TASK REQUIREMENTS
Transcribe all of the data exactly, leaving nothing out.

INFORMATION SHOWN

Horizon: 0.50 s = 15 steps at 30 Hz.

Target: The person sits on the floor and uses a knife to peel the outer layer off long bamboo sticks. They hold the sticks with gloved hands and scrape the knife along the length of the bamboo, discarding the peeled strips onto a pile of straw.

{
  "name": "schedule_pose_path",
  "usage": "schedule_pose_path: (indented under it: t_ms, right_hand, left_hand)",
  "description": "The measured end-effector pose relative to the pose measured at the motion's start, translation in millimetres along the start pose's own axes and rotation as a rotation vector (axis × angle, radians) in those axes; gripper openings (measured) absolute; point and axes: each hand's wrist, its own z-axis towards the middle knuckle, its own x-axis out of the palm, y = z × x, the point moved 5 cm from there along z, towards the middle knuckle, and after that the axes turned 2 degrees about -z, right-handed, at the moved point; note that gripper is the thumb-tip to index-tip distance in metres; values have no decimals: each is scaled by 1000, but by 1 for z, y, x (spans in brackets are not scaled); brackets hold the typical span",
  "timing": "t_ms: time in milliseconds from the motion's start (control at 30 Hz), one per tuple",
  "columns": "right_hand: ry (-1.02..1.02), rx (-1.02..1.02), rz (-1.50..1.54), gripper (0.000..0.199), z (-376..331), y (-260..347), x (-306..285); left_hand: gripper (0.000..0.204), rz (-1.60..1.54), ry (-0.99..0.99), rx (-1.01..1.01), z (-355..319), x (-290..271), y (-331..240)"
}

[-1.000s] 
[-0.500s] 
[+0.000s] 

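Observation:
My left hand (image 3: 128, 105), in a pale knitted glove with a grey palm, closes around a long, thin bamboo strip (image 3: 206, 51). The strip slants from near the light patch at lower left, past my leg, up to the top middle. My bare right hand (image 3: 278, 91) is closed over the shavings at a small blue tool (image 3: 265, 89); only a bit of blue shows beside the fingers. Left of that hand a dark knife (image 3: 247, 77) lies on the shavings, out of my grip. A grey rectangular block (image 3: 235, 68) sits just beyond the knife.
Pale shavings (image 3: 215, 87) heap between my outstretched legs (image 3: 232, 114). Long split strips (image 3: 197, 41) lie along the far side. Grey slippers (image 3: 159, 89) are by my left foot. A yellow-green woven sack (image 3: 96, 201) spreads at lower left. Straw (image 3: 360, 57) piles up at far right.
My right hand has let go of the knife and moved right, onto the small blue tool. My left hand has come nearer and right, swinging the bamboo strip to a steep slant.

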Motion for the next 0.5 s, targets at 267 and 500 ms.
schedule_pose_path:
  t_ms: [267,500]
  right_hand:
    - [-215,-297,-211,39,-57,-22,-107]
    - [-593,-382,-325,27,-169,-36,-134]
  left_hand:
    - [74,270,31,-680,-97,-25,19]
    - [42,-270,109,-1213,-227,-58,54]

SOLVED EXERCISE
Horizon: 0.50 s = 15 steps at 30 Hz.

Target: The person sits on the floor and uses a knife to peel the outer layer off long bamboo sticks. They hold the sticks with gloved hands and scrape the knife along the length of the bamboo, discarding the peeled strips onto a pile of straw.

{
  "name": "schedule_pose_path",
  "usage": "schedule_pose_path: (indented under it: t_ms, right_hand, left_hand)",
  "description": "The measured end-effector pose relative to the pose measured at the motion's start, translation in millimetres along the start pose's own axes and rotation as a rotation vector (axis × angle, radians) in those axes; gripper openings (measured) absolute; point and axes: each hand's wrist, its own z-axis towards the middle knuckle, its own x-axis out of the palm, y = z × x, the point moved 5 cm from there along z, towards the middle knuckle, and after that the axes turned 2 degrees about -z, right-handed, at the moved point; note that gripper is the thumb-tip to index-tip distance in metres; values have no decimals: each is scaled by 1000, but by 1 for z, y, x (spans in brackets are not scaled); brackets hold the typical span",
  "timing": "t_ms: time in milliseconds from the motion's start (control at 30 Hz), one per tuple",
  "columns": "right_hand: ry (-1.02..1.02), rx (-1.02..1.02), rz (-1.50..1.54), gripper (0.000..0.199), z (-376..331), y (-260..347), x (-306..285); left_hand: gripper (0.000..0.204), rz (-1.60..1.54), ry (-0.99..0.99), rx (-1.01..1.01), z (-355..319), x (-290..271), y (-331..240)"
}

[-1.000s] 
[-0.500s] 
[+0.000s] 

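Observation:
My left hand (image 3: 128, 105), in a pale knitted glove with a grey palm, closes around a long, thin bamboo strip (image 3: 206, 51). The strip slants from near the light patch at lower left, past my leg, up to the top middle. My bare right hand (image 3: 278, 91) is closed over the shavings at a small blue tool (image 3: 265, 89); only a bit of blue shows beside the fingers. Left of that hand a dark knife (image 3: 247, 77) lies on the shavings, out of my grip. A grey rectangular block (image 3: 235, 68) sits just beyond the knife.
Pale shavings (image 3: 215, 87) heap between my outstretched legs (image 3: 232, 114). Long split strips (image 3: 197, 41) lie along the far side. Grey slippers (image 3: 159, 89) are by my left foot. A yellow-green woven sack (image 3: 96, 201) spreads at lower left. Straw (image 3: 360, 57) piles up at far right.
My right hand has let go of the knife and moved right, onto the small blue tool. My left hand has come nearer and right, swinging the bamboo strip to a steep slant.
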
Motion for the next 0.5 s, targets at 267 and 500 ms.
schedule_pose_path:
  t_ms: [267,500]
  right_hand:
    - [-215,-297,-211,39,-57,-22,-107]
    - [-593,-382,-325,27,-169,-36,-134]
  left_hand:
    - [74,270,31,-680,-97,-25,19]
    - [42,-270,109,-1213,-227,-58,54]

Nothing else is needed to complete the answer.